Your task => Your answer needs to include each line of the records in which the string "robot" can be found.

[Opening Data to process section]

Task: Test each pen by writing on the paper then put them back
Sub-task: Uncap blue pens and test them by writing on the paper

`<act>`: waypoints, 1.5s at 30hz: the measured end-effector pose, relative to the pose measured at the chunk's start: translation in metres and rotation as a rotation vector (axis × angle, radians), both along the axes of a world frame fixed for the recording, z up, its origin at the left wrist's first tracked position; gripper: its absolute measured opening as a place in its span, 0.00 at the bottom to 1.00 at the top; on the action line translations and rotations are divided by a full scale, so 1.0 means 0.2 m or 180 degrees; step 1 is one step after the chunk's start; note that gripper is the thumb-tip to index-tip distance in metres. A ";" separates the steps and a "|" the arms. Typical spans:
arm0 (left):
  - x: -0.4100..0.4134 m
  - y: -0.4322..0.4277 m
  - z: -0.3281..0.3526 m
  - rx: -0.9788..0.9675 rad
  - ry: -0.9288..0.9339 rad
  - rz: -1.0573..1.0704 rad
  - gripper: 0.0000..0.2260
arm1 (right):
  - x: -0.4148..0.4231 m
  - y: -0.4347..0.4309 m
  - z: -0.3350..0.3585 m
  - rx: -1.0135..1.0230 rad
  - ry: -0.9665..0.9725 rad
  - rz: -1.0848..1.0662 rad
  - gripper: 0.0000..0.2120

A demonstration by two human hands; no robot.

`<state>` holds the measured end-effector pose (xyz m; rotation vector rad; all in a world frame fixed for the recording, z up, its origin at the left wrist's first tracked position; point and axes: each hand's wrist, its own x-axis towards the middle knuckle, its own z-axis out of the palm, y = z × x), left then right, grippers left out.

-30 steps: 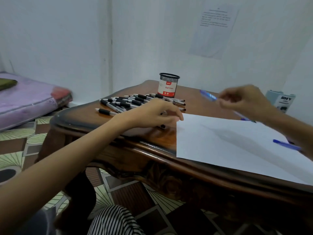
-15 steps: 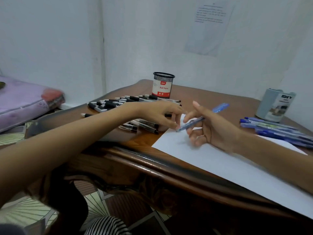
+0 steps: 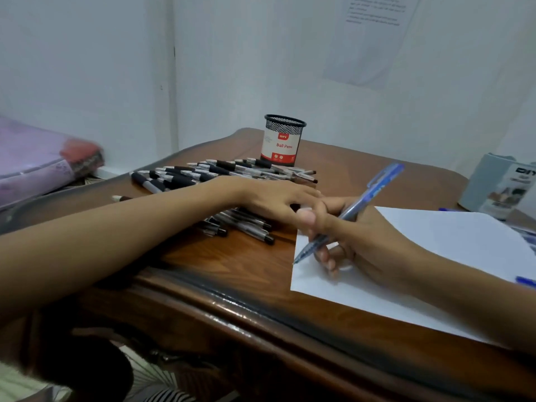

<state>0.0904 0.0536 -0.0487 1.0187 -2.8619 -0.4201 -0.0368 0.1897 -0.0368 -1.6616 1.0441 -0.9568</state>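
My right hand point(image 3: 356, 242) grips a blue pen point(image 3: 374, 190) in a writing hold, its tip touching the left edge of the white paper point(image 3: 452, 236). My left hand point(image 3: 278, 198) lies flat with relaxed fingers over a pile of several black-and-clear pens point(image 3: 188, 177), fingertips near the paper's top left corner. A black mesh pen cup point(image 3: 282, 140) labelled "Ball Pens" stands behind the pile. A grey pen box point(image 3: 499, 187) stands at the far right, with other blue pens point(image 3: 526, 281) beside the paper.
The wooden table point(image 3: 232, 265) has a raised curved front rim. A white wall is close behind, with a paper sheet taped on it. A purple mattress point(image 3: 37, 158) lies on the floor at left.
My right hand has lowered the blue pen until its tip touches the paper's left edge. My left hand stays on the black pens. The view has moved closer.
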 end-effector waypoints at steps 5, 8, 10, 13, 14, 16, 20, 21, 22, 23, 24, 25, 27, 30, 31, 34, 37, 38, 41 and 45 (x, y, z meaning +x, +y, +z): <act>0.00 0.04 0.03 -0.0028 0.0041 -0.0375 0.18 | 0.00 0.01 -0.01 -0.0134 -0.0481 -0.0444 0.15; -0.01 0.06 0.06 -0.0127 -0.0118 -0.0593 0.18 | -0.09 -0.05 0.02 -0.0249 -0.0612 -0.0997 0.13; -0.01 0.07 0.06 -0.0202 -0.0363 -0.0520 0.24 | -0.16 -0.11 0.02 -0.0311 -0.0763 -0.1467 0.13; 0.02 0.10 0.12 -0.0457 -0.0271 -0.0473 0.21 | -0.23 -0.19 -0.03 -0.0087 -0.1038 -0.1970 0.12; 0.03 0.13 0.14 -0.0537 -0.0121 -0.0478 0.18 | -0.23 -0.20 -0.04 -0.0013 -0.1097 -0.2003 0.12; 0.07 0.22 0.19 -0.0596 0.0205 -0.0369 0.15 | -0.25 -0.22 -0.05 0.0036 -0.1116 -0.1970 0.11; 0.18 0.42 0.16 -0.0556 0.0295 -0.0125 0.16 | -0.26 -0.21 -0.04 0.0066 -0.1070 -0.1827 0.12; 0.22 0.46 0.13 -0.0551 0.0203 -0.0084 0.17 | -0.26 -0.21 -0.04 0.0072 -0.1031 -0.1776 0.12; 0.25 0.48 0.09 -0.0560 0.0132 -0.0003 0.18 | -0.25 -0.20 -0.04 0.0065 -0.0988 -0.1721 0.12; 0.28 0.48 0.06 -0.0589 0.0130 0.0119 0.19 | -0.25 -0.19 -0.03 0.0043 -0.0933 -0.1662 0.12; 0.30 0.48 0.03 -0.0603 0.0191 0.0259 0.20 | -0.23 -0.18 -0.02 0.0013 -0.0852 -0.1597 0.12; 0.32 0.48 0.01 -0.0577 0.0292 0.0363 0.21 | -0.21 -0.16 0.00 -0.0016 -0.0753 -0.1516 0.12; 0.33 0.49 -0.01 -0.0487 0.0443 0.0390 0.23 | -0.15 -0.11 0.03 -0.0055 -0.0577 -0.1299 0.14; 0.32 0.50 0.00 -0.0453 0.0294 0.0329 0.26 | -0.02 -0.03 0.06 -0.0075 -0.0295 -0.0915 0.15; 0.31 0.50 0.00 -0.0500 0.0215 0.0336 0.27 | 0.01 -0.01 0.06 -0.0071 -0.0221 -0.0770 0.16; 0.32 0.49 -0.01 -0.0583 0.0038 0.0381 0.25 | 0.08 0.00 0.02 -0.0097 -0.0173 -0.0499 0.17; 0.32 0.49 -0.02 -0.0719 -0.0032 0.0351 0.27 | 0.10 -0.01 -0.02 -0.0168 -0.0198 -0.0448 0.18; 0.32 0.49 -0.02 -0.0728 -0.0042 0.0349 0.27 | 0.10 -0.01 -0.03 -0.0166 -0.0200 -0.0433 0.18; 0.33 0.48 -0.03 -0.0705 -0.0043 0.0336 0.27 | 0.09 -0.02 -0.04 -0.0226 -0.0151 -0.0345 0.18; 0.33 0.48 -0.02 -0.0672 -0.0055 0.0332 0.26 | 0.10 -0.01 -0.04 -0.0332 0.0029 -0.0286 0.18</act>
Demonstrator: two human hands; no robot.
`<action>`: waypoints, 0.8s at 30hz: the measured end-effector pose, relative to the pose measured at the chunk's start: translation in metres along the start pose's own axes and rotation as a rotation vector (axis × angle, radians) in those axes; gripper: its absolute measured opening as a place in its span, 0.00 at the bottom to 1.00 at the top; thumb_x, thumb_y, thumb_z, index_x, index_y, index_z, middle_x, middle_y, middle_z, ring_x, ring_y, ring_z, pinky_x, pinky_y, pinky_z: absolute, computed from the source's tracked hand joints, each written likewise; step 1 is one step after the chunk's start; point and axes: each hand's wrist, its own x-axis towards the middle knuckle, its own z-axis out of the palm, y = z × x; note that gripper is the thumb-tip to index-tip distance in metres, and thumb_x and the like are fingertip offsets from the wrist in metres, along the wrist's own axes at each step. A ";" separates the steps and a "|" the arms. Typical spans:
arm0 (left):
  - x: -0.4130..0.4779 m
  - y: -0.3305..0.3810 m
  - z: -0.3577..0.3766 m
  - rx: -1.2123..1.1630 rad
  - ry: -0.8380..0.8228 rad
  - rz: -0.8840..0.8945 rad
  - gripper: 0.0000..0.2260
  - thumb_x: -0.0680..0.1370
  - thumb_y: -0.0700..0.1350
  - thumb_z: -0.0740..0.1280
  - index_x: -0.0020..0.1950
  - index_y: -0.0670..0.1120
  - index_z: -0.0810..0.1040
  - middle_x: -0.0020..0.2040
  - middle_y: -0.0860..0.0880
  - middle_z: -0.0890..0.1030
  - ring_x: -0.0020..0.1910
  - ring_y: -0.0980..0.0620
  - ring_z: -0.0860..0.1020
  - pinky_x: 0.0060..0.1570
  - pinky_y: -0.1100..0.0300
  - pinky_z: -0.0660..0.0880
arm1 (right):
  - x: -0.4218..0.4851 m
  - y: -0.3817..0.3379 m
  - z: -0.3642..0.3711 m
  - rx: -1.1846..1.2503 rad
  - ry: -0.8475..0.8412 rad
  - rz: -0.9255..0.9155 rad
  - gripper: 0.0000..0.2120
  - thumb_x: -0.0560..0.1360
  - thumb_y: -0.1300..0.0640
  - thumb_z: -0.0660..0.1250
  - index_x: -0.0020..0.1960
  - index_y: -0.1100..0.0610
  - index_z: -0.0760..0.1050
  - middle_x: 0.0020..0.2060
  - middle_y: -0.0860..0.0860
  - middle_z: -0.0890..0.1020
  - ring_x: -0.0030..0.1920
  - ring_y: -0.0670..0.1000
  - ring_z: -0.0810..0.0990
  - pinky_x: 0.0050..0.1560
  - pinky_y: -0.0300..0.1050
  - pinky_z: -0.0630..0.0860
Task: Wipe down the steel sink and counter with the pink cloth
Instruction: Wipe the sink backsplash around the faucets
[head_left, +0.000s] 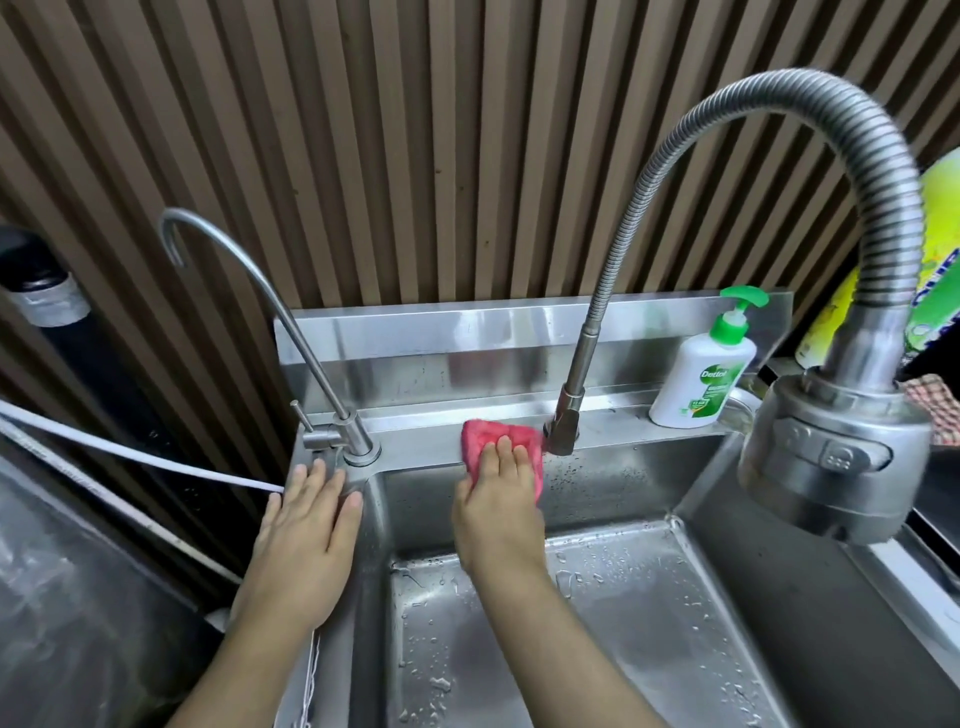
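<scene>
1. Cloth first: the pink cloth (501, 441) is draped over the back edge of the steel sink (613, 613), half on the rear ledge of the worktop (415, 434) and half hanging down the inner back wall, right up against the base of the big flexible tap (563, 428).

2. Hands: the right hand (496, 506) is pressed flat on the cloth, fingers spread and pinning it to the steel rather than pinching it. The left hand (306, 530) is empty and lies flat on the sink's back-left corner, just in front of the thin gooseneck tap (358, 439); looks like it's just bracing.

3. How it'll handle, my guess: soft, floppy and light, probably damp since there are droplets all over the basin. It'll bunch or roll under the fingers if only pushed from one edge, so a flat palm over the middle is the way to go.

4. For tight spots around the tap bases, I'd scrunch a corner between fingertips and thumb instead.

5. Wet steel is slick, so the cloth should glide easily; the bracing hand could slip too.

6. Watch the soap bottle (701, 379) on the ledge to the right: pump bottles tip if the cloth catches them.
</scene>
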 end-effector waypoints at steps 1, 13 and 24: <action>0.000 0.001 0.000 -0.001 -0.004 0.001 0.22 0.80 0.54 0.51 0.73 0.48 0.63 0.76 0.52 0.57 0.71 0.64 0.44 0.71 0.60 0.40 | -0.008 0.001 0.000 0.124 0.017 -0.014 0.24 0.80 0.53 0.51 0.75 0.58 0.56 0.75 0.53 0.60 0.75 0.52 0.54 0.70 0.49 0.60; -0.001 0.005 -0.004 -0.016 0.001 0.006 0.26 0.77 0.57 0.49 0.71 0.47 0.65 0.75 0.50 0.59 0.71 0.62 0.47 0.72 0.57 0.43 | 0.079 -0.044 -0.013 0.378 0.299 0.245 0.35 0.80 0.45 0.50 0.75 0.58 0.34 0.76 0.53 0.38 0.75 0.51 0.36 0.72 0.55 0.35; 0.001 0.000 -0.002 -0.024 0.013 0.014 0.31 0.73 0.60 0.47 0.71 0.47 0.66 0.74 0.49 0.61 0.71 0.61 0.49 0.72 0.55 0.45 | 0.103 -0.029 -0.047 0.550 0.175 0.527 0.41 0.71 0.62 0.61 0.75 0.62 0.38 0.72 0.59 0.64 0.67 0.60 0.69 0.61 0.52 0.70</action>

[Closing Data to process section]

Finished task =>
A demonstration by two human hands; no robot.
Demonstrator: two human hands; no robot.

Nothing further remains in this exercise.